I sent that OP a PM applauding them for rising above.

But agreed, there are some truly horrible people who use this website. They seem to be in a large minority.

VeridicalVagabond · 17/10/2023 18:16

It's usually the first handful of replies to a post, so that tells you the kind of person that does it.

Probably sat on their phone all day because they've got nothing going on in their life refreshing "new" over and over again and diving straight in to leave a nasty reply as soon as they see something new pop up.

Miserable, lonely, joyless people essentially, who literally have nothing better to do than be a cunt to strangers on the internet. Pity them and move on.

OfcourseitsaNC · 17/10/2023 18:17

Miserable, lonely, joyless people essentially, who literally have nothing better to do than be a cunt to strangers on the internet.
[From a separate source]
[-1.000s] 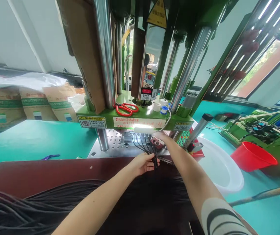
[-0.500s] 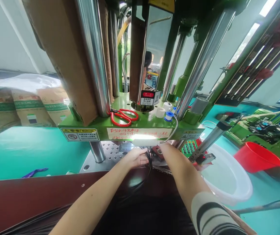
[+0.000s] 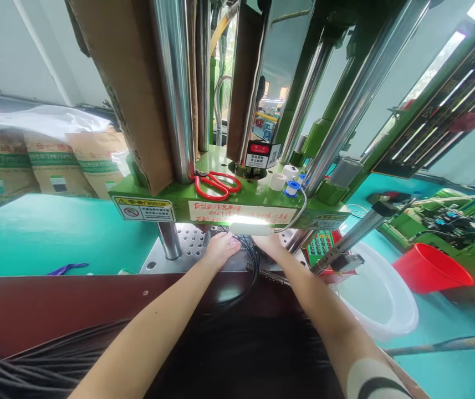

Pity them and move on.

Phrased far better than I could @VeridicalVagabond 👏👏👏

Americano75 · 17/10/2023 18:20

The first couple of responses often set the tone. If the first one or two are cunts others feel justified in follow suit. It's a shame because it's almost always unnecessary and nasty. Sick of reading shitty posts picking holes in the OP and trying to catch them out. Fuck off.

In4Ti33y · 17/10/2023 18:35

They are wired wrong simple as.

Lostearring · 17/10/2023 18:40

It happens to me too. Admittedly I do post a lot of nonsense musings, but I don't know why you can't ignore if you're not interested. The most "dangerous" seem to be ones about the prospect of a new relationship/asking anything about men.

I get told I'm over thinking or it's not worth a thread quite often, which I think is easy to say if you've got a DH to chat over minutiae with, but exactly what MN is for for the rest of us 😆

chessica · 17/10/2023 18:43

If I spot it I defend them

OP posts:
ImCamembertTheBigCheese · 17/10/2023 19:01

Why not Chat or the other sections, which are much gentler?